2.2 Least Trimmed Squares

In this section the least trimmed squares estimator, its robustness and asymptotic properties, and computational aspects will be discussed.


2.2.1 Definition

First of all, we will precise the verbal description of the estimator given in the previous section. Let us consider a linear regression model for a sample $ (y_i,x_i)$ with a response variable $ y_i$ and a vector of $ p$ explanatory variables $ x_i$:

$\displaystyle y_i =\beta^T x_i + \varepsilon _i, \qquad i={1},\ldots,{n}.
$

The least trimmed squares estimator $ \hat{\beta}^{(LTS)}$ is defined as

$\displaystyle \hat{\beta}^{(LTS)}= \mathop{\rm argmin}\limits _{\beta \in \mathbb{R}^p} \sum_{i = 1}^{h} r_{[i]}^2(\beta),$ (2.2)
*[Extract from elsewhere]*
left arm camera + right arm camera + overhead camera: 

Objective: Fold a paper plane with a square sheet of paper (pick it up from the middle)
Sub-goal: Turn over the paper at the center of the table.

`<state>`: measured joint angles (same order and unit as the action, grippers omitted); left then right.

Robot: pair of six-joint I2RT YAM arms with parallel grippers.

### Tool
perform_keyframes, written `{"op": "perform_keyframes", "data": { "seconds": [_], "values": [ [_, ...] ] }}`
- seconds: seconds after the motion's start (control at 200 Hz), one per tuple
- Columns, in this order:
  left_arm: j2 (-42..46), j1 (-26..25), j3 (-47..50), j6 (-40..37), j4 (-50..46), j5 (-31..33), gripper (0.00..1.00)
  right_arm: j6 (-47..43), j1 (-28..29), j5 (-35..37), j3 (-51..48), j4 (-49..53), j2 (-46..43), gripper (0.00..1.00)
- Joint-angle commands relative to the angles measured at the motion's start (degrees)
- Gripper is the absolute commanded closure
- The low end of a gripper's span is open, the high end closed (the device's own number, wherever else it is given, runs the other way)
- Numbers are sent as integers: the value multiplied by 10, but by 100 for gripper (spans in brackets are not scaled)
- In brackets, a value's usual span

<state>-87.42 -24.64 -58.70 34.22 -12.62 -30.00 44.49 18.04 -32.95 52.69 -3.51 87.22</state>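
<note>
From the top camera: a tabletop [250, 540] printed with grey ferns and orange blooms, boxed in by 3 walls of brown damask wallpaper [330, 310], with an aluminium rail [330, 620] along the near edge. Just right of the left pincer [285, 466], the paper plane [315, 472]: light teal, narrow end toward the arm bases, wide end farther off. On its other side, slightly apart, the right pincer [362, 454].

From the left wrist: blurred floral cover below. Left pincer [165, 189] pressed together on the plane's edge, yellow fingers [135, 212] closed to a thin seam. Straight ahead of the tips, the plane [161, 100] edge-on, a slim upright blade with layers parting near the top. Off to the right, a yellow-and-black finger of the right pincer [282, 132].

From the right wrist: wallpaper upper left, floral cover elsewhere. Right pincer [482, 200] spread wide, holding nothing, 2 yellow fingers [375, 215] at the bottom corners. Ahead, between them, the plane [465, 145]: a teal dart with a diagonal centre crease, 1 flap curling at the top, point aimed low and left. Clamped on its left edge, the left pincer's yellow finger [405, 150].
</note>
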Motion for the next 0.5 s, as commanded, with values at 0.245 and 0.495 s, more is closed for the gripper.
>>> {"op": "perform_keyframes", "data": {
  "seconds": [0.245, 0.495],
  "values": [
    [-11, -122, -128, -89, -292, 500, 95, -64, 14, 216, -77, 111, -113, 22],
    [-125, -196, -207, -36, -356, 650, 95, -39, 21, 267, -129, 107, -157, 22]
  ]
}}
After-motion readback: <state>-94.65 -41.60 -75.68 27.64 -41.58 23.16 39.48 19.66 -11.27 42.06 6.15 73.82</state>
where $ r_{[i]}^2(\beta)$ represents the $ i$-th order statistic among $ r_1^2(\beta),\ldots,r_n^2(\beta)$ with $ r_i(\beta) = y_i
- \beta^T x_i$ (we believe that the notation is self-explaining). The so-called trimming constant $ h$ have to satisfy $ \frac{n}{2} < h \leq n$. This constant determines the breakdown point of the LTS estimator since the definition (2.2) implies that $ n-h$ observations with the largest residuals will not affect the estimator (except of the fact that the squared residuals of excluded points have to be larger than the $ h$-th order statistics among the squared residuals). The maximum breakdown point is attained for $ h = [n/2] + [(p+1)/2]$ (see Rousseeuw and Leroy; 1987, Theorem 6), whereas for $ h = n$, which corresponds to the least squares estimator, the breakdown point equals to 0. More on the choice of the trimming constant can be found in Subsection 2.3.1.
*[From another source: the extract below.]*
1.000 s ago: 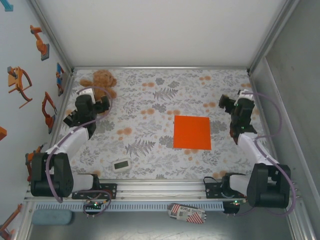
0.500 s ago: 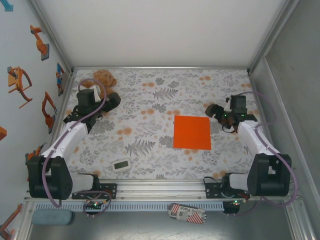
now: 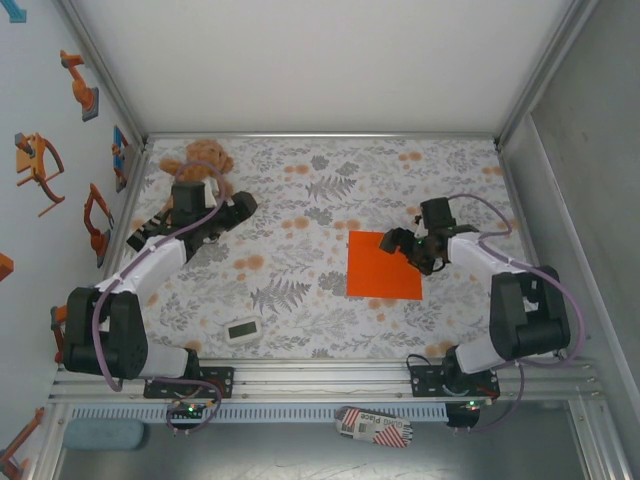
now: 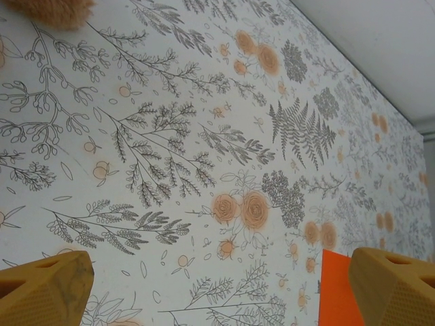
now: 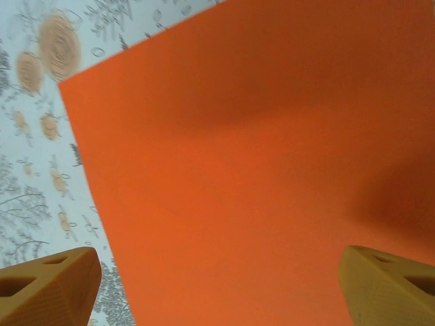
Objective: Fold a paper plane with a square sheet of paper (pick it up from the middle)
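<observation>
Because it lies flat beneath the right pincer (image 5: 217, 285), square sheet of paper (image 5: 258, 170): could skid, not lift.
Right pincer: released, empty.

In the overhead view the right claw (image 3: 403, 243) covers the far right corner of the orange sheet (image 3: 375, 275). From the right wrist the sheet is blurred and runs past three picture edges. The display of the timer (image 3: 242, 329) is too small to read.
</observation>
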Robot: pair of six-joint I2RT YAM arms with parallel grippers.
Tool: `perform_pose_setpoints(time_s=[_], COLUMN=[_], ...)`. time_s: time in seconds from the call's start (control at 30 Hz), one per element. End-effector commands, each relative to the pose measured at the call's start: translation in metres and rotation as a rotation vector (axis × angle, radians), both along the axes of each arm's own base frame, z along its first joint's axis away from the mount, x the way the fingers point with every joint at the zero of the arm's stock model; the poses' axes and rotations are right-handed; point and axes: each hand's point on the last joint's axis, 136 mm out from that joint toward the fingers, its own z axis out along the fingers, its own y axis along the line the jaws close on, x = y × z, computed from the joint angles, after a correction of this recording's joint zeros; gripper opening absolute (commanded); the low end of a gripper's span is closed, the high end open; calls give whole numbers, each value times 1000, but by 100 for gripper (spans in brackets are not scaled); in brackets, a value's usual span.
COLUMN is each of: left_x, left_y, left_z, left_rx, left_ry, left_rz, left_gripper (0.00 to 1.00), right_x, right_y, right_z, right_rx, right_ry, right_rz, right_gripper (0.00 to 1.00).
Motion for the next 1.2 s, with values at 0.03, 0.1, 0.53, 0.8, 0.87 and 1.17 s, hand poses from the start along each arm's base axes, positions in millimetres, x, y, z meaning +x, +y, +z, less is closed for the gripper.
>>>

Before proceeding to the description of how such an estimate can be evaluated in XploRe , several issues have to be discussed, namely, the existence of this estimator and its statistical properties (a discussion of its computational aspects is postponed to Subsection 2.2.2). First, the existence of the optimum in (2.2) under some reasonable assumptions can be justified in the following way: the minimization of the objective function in (2.2) can be viewed as a process in which we every time choose a subsample of $ h$ observations and find some $ \beta$ minimizing the sum of squared residuals for the selected subsample. Doing this for every subsample (there are $ \left({n} \above 0pt {h}\right)$ of them) we get $ \left({n} \above 0pt {h}\right)$ candidates for the LTS estimate and the one that commands the smallest value of the objective function is the final estimate. Therefore, the existence of the LTS estimator is basically equivalent to the existence of the least squares estimator for subsamples of size $ h$.

Let us now briefly discuss various statistical properties of LTS. First, the least trimmed squares is regression, scale, and affine equivariant (see, for example, Rousseeuw and Leroy; 1987, Lemma 3, Chapter 3). We have also already remarked that the breakdown point of LTS reaches the upper bound $ ([(n-p)/2] + 1)/n$ for regression equivariant estimators if the trimming constant $ h$ equals to $ [n/2] + [(p+1)/2]$. Furthermore, the $ \sqrt{n}$-consistency and asymptotic normality of LTS can be proved for a general linear regression model with continuously distributed disturbances (Víšek; 1999b). Besides these important statistical properties, there are also some less practical aspects. The main one directly follows from the noncontinuity of the LTS objective function. Because of this, the sensitivity of the least trimmed squares estimator to a change of one or several observations might be sometimes rather high (Víšek; 1999a). This property, often referred as high subsample sensitivity, is closely connected with the possibility that a change or omission of some observations may change considerably the subset of a sample that is treated as the set of ``correct'' data points. It does not have to be seen necessarily as disadvantageous, the point of view merely depends on the purpose we are using LTS for. See Víšek (1999b) and Section 2.3 for further information.


2.2.2 Computation


b = 4604 lts (x, y{, h, all, mult})
computes the least trimmed squares estimate of a linear regression model

The quantlet of quantlib metrics which serves for the least trimmed squares estimation is 4609 lts . To understand the function of its parameters, the algorithm used for the evaluation of LTS has to be described. Later, the description of the quantlet follows.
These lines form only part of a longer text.